• [WORK REQUEST] Each line of the listing below must be retyped exactly, with images left out.
===== GIVEN DATA =====
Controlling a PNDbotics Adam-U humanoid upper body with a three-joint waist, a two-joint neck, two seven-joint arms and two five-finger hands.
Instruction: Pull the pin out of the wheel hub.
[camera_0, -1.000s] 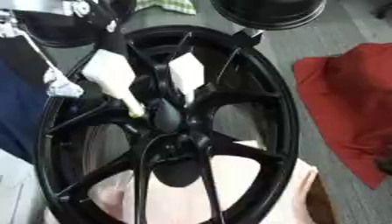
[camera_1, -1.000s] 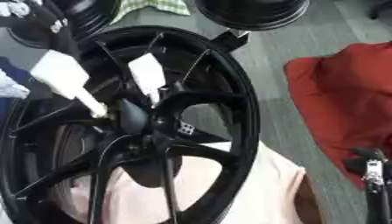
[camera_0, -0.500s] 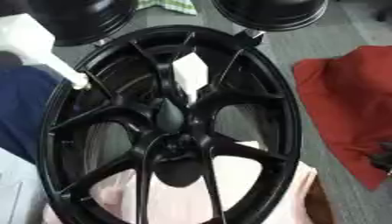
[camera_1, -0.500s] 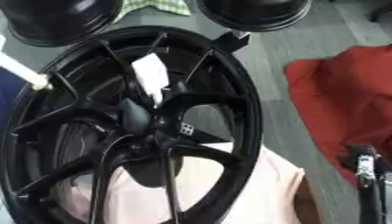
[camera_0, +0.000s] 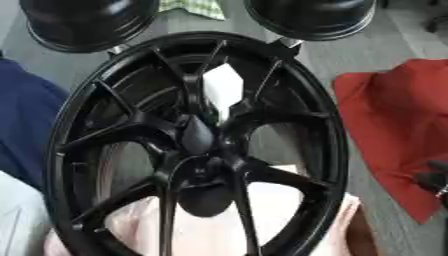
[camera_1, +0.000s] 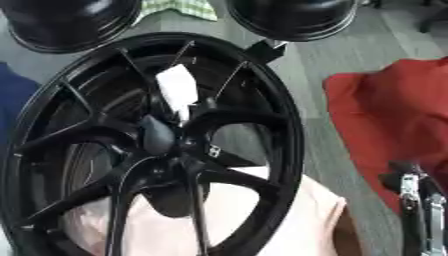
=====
• [OUTPUT OF THE TASK]
Controlling a PNDbotics Adam-U humanoid upper body with a three-joint waist, a two-joint neck, two seven-joint arms and two five-finger hands.
Instruction: Pull the pin out of the wheel hub.
[camera_0, -1.000s] 
[camera_1, -1.000s] 
[camera_0, -0.500s] 
[camera_1, -0.500s] 
[camera_0, +0.000s] 
[camera_1, +0.000s] 

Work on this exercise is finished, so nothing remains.